It was the most bizarre thing.
An hour before he was riffing on stage like he owned it.
But now he was frozen like a deer, following the GOAT around.
This part of the show was unscripted and Rogan was unprepared.
Standing up there next to Dave Chappelle he looked like a tired kid at Disneyland needing to be carried.
He was out of lines, but worse, he was out of confidence.
While Chappelle, who’d just delivered a crushing set, was on fire, in his zone, freestyling, lighting up the stadium.
Seeing the whites of his eyes
It was pretty awkward, I have to say.
I felt so much for the guy.
He’s obviously a highly accomplished performer.
An hour earlier he’d captivated the huge crowd, but now he was pottering around unable to even blurt out a line, let alone a funny one.
It was difficult to watch, and from our front row seats a little too close for comfort.
You could see the bulging whites of his eyes.
Feel the trepidation in his body along with the awkward silence his words were supposed to fill.
Watching his frozen body, I could “hear” the gears stuck in his head.
A gift and a curse of my decades of training is you read minds.
Now, I’m not saying you can “actually” read what people are thinking.
But watching someone’s body pretty much tells you everything that you need to know.
See, when Joe was riffing so powerfully on stage, he was walking tall, effortlessly flowing from one line to the next.
But now he was just stumbling behind Chappelle.
Awkwardly standing a few feet away, like an insecure guy trying to get close to a woman at a bar.
A first sign insecurity was setting in was watching his left hand crawling down to his trouser pocket finding a place to hide.
Also his body had gone rigid, freezing his non-verbal communications like rigor mortis.
But of course it was his lack of verbal communications—his inability to actually say anything—that was the most obvious sign he’d lost that essential confidence.
Happens to all of us
I don’t know about you, but I have plenty of examples of this type of situation in my lifetime.
Times in business, where you feel more timid than empowered.
Like say moments in a meeting where you can assert yourself, but you hang back.
Or times in my personal life such as meeting men or women in a social setting.
Even in hobbies lacking the confidence to put your best foot forward.
Perhaps you’ve had moments like this too?
Maybe like me you’ve had plenty of these moments!?
And the ONLY relevant question to me is what you do with them.
Use them to get better
One thing you saw from Chappelle on stage was mastery.
I never watch comedy, but I most certainly enjoy watching any pro playing on the edge of their skill.
And that’s what you saw from Chappelle.
An absolute master, he kept picking up the ball Joe was dropping, and driving it further.
In lots of ways he tried to encourage Rogan, and with great compassion even did an entire bit building up how incredible he is.
But Joe remained frozen, looking for an exit.
He was out of scripted materials, whereas Chappelle was using the 15,000+ people audience to experiment with new materials.
There was zero insecurity about what worked, what didn’t, if anything Chappelle looked like a man having fun amusing himself.
Whereas Rogan standing up there with this GOAT of comedy looked like he was afraid to get it wrong.
When this was his shot to get it right.
Mastery is masters continuously improving
Joe is a master of entertaining.
He’s been doing standup for decades.
Has hosted TV shows.
Done live commentary on the UFC for decades.
On his podcast, he has 3+ hour live conversations with people.
For sure he has the capabilities to crush this.
So, what was the “mechanism” that froze him up on stage?
Was he intimidated by being on stage with Chappelle?

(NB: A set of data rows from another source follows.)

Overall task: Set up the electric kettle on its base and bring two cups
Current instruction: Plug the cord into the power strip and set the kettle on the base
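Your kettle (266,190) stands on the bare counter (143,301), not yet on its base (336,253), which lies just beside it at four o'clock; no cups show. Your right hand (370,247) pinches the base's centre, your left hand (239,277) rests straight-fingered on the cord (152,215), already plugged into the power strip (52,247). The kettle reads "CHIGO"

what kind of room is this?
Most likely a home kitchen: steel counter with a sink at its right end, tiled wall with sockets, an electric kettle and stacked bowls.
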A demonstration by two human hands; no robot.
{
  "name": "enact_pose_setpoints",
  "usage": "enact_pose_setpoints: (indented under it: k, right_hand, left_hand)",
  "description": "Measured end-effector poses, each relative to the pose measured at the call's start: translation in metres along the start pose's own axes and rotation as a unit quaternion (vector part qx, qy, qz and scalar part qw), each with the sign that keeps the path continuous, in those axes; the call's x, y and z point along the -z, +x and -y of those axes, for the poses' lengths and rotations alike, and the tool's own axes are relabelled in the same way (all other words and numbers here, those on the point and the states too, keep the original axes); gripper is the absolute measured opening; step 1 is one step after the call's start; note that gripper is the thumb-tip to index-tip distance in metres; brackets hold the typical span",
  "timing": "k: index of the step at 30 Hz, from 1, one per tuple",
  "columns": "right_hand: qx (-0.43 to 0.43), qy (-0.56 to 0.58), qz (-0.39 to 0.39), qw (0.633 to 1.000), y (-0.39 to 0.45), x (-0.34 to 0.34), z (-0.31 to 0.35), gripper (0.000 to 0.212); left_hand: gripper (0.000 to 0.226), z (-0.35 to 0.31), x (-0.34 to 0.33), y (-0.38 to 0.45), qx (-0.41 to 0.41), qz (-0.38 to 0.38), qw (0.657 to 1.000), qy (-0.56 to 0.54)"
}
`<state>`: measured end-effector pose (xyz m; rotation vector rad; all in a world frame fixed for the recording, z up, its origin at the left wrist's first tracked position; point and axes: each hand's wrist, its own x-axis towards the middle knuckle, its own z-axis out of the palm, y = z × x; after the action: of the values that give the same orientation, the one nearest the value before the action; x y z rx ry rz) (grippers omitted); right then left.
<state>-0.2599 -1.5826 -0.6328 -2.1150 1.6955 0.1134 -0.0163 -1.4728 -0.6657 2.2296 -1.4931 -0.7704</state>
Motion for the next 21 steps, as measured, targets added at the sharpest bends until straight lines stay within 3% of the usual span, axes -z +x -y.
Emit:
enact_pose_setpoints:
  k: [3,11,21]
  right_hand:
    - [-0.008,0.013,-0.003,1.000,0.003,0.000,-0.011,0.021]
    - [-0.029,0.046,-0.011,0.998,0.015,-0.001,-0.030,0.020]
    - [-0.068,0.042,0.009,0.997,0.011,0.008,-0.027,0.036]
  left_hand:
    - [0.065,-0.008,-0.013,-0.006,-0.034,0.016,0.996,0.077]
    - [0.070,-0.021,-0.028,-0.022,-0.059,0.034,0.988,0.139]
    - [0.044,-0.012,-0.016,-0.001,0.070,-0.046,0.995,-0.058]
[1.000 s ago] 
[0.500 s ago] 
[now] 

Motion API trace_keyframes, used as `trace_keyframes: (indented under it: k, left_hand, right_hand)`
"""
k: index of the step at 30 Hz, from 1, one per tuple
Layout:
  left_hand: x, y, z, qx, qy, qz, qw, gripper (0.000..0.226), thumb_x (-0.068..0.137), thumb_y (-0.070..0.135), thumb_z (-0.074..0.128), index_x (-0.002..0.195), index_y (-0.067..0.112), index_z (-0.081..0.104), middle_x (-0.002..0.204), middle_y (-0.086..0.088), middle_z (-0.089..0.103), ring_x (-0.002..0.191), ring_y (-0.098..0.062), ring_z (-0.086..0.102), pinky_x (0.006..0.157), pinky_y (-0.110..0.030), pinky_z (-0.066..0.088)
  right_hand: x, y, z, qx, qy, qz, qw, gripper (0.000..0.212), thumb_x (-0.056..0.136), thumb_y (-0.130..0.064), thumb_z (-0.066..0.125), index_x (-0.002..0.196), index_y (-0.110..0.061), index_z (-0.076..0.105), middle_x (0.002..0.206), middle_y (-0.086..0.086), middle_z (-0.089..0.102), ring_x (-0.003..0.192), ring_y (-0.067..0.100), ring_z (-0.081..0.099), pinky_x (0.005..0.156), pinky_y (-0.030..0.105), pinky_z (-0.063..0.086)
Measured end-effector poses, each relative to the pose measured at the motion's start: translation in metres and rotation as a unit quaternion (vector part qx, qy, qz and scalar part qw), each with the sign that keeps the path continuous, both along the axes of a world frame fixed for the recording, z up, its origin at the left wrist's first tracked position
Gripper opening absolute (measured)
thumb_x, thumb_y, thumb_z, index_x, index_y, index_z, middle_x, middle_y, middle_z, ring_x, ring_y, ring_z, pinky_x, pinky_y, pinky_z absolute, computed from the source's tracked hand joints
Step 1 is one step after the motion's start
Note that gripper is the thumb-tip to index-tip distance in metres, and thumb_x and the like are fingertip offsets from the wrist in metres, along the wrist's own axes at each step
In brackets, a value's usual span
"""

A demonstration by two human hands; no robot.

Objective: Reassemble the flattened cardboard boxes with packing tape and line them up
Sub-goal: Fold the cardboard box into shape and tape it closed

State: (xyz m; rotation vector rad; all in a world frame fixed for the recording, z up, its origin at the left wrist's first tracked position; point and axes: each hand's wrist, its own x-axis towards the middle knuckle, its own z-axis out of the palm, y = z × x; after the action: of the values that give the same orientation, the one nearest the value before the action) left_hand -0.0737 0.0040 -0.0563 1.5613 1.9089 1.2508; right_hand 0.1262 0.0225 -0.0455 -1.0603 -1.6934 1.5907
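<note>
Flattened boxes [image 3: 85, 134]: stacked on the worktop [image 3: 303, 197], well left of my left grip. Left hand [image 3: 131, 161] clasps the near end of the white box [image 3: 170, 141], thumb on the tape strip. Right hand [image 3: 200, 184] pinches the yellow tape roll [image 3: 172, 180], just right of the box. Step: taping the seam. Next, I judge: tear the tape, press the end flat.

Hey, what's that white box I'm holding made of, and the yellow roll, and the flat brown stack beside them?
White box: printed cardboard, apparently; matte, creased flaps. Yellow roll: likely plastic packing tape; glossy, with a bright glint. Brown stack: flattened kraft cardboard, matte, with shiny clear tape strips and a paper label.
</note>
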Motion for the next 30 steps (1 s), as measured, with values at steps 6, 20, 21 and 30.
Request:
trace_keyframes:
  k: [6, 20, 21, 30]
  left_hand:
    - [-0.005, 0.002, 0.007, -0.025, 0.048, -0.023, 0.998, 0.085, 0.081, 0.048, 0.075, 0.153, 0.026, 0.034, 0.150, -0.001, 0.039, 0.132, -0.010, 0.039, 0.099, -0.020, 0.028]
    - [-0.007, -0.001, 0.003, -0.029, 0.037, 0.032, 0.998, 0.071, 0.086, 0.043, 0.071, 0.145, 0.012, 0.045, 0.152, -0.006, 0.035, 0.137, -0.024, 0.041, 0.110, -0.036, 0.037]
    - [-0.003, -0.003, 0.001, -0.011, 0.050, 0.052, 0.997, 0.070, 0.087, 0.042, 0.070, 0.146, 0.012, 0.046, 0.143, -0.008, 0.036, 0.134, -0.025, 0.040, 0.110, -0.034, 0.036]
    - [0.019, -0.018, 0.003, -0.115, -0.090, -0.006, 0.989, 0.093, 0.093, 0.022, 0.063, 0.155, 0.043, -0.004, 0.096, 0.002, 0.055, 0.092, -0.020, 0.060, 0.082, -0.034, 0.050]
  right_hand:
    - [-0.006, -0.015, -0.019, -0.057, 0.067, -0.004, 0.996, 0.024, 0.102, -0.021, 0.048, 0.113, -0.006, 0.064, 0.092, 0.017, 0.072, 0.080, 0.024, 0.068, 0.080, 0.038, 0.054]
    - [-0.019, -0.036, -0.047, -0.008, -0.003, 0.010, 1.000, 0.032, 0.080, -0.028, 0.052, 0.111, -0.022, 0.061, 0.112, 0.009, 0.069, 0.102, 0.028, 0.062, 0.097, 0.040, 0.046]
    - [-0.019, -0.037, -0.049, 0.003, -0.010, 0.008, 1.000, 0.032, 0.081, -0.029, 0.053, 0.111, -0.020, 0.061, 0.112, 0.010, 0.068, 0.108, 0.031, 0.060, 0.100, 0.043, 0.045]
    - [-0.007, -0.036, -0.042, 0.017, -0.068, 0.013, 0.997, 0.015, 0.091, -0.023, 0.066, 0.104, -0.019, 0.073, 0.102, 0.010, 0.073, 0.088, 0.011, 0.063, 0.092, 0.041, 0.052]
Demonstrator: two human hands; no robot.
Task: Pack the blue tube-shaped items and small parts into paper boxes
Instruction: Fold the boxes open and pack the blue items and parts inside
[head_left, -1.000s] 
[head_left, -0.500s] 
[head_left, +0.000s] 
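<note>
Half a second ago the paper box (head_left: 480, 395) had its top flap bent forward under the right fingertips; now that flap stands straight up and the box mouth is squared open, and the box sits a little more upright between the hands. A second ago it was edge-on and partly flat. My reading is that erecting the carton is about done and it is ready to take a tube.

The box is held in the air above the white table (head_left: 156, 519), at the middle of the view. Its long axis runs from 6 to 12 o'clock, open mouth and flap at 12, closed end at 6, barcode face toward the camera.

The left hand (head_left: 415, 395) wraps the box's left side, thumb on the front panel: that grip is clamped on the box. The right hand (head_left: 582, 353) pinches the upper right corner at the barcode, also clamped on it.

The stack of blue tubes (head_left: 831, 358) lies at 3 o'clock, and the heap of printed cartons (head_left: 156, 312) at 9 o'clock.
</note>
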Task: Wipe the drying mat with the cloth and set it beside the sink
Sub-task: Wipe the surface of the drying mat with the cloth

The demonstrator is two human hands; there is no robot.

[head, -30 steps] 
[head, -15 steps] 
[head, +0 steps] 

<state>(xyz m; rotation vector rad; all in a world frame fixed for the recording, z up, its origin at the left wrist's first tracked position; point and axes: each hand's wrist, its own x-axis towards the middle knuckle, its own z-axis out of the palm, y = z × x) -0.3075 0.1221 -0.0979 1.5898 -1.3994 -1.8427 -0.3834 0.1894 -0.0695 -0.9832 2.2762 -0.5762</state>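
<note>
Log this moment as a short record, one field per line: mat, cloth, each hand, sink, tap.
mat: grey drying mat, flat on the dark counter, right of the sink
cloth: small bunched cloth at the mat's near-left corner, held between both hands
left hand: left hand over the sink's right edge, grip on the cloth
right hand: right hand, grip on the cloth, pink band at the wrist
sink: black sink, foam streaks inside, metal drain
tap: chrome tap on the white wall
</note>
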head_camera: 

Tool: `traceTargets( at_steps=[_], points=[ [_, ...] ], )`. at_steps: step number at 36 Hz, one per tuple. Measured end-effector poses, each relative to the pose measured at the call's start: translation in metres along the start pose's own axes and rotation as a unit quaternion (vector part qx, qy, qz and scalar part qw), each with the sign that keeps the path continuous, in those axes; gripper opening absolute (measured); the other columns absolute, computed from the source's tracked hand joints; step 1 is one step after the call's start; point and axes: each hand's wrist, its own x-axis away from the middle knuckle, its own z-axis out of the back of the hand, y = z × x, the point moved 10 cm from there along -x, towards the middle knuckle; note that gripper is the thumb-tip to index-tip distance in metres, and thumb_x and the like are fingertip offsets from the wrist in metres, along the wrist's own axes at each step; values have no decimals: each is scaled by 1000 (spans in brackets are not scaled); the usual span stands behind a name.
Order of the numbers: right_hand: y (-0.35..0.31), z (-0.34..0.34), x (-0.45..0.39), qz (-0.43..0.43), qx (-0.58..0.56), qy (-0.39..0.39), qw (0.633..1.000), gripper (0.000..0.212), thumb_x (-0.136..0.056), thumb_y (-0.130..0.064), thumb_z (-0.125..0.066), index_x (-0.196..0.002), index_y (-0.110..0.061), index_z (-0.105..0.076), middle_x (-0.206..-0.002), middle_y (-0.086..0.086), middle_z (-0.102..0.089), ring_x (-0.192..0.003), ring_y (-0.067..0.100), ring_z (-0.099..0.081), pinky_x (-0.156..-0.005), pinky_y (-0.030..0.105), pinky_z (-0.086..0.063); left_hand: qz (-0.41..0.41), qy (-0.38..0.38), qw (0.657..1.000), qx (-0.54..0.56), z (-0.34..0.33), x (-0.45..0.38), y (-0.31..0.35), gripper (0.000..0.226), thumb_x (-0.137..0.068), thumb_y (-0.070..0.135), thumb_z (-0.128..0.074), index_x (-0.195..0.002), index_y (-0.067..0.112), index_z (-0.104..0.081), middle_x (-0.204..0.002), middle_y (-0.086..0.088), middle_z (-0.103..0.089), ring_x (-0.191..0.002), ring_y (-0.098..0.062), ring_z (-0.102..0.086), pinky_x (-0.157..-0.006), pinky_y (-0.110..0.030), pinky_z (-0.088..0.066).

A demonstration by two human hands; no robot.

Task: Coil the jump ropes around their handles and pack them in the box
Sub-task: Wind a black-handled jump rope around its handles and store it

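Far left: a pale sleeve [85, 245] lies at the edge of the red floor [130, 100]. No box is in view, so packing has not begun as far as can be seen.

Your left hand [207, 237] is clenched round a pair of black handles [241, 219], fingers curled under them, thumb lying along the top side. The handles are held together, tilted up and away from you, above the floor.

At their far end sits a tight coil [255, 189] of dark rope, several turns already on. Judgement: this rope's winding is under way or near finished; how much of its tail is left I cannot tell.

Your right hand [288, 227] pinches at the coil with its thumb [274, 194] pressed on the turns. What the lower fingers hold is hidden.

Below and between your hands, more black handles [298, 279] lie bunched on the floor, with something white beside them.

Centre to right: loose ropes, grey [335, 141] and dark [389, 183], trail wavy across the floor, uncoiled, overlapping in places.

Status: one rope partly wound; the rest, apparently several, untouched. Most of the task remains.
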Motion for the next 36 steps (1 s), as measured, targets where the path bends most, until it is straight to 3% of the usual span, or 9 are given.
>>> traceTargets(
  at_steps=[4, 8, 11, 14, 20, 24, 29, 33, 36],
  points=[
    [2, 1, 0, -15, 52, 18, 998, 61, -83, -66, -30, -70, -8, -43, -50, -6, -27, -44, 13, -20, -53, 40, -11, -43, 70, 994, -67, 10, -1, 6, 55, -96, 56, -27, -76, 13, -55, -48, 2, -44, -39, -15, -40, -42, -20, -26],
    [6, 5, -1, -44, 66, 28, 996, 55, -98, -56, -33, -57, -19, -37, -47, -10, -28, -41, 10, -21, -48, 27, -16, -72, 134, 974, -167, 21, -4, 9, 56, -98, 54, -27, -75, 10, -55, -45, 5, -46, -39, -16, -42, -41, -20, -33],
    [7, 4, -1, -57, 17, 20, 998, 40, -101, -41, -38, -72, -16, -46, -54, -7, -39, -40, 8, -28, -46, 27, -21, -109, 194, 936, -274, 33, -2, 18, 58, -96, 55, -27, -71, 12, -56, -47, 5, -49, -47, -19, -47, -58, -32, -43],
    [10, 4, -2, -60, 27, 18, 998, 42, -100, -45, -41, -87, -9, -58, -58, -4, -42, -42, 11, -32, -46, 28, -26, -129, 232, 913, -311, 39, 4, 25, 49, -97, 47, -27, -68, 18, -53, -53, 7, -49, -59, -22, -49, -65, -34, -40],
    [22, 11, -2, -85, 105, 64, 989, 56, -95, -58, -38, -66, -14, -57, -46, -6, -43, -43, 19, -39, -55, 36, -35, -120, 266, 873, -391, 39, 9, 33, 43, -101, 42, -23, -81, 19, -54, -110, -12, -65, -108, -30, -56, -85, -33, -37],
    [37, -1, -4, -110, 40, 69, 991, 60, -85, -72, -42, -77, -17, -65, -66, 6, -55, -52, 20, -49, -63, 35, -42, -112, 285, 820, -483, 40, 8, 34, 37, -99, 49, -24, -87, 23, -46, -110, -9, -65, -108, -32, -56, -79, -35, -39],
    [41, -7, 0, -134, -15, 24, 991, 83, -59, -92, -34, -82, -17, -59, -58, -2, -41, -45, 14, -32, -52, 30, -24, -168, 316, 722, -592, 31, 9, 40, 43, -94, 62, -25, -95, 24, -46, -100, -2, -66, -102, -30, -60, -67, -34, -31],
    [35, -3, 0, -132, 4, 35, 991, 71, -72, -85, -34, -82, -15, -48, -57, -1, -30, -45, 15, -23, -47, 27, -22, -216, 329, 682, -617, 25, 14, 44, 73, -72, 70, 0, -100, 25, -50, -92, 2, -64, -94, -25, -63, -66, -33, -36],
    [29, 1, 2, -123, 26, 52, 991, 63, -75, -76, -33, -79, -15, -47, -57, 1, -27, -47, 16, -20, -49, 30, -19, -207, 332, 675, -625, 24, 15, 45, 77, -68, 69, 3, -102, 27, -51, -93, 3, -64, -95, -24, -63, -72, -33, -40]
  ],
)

Unlikely?
By a huge audience? Unlikely?
By Geoff Blades in the front row 🙂
See, it’s unclear that there was any “stimulus” that “should” have led him to freeze.
But you can never know where someone is REALLY at.
ONLY in this case to observe where he can keep improving.
Has this happened to you?
Perhaps you’ve had moments like this where you froze up in some way?
It’s all good, right?
There are countless examples like Rogan, where you see it happens to the very best.
And the ONLY relevant question in my book is—
What do you do about it?
Have you found ways to solve this for yourself?
Or are there still moments that lead you to lose confidence like this?
What I’ve discovered over decades doing this type of change for myself and for others is…
That each one of these moments is your chance to change something for the better.
In the moment, or right after it happens, it can be much easier to change this “pattern” for good.
Or even years later the same “underlying cause” can still hold you back.
And in a worst case like Rogan, destroy your performance.
Doing the work to catapult yourself
Fact is, this can be an incredibly good experience for Joe Rogan.
It reveals a hole in his game that he can now see and change.
If you’re someone like Joe constantly challenging yourself to play bigger on the world stage…
Then like the Peter Principle, you’re going to have moments where you reach your current level of capabilities.
At these points you get to choose—
Do you just fob it off like it happens to everyone?
Or do you upgrade yourself?
So that not only does it never happen again, but you use it to catapult yourself to another level.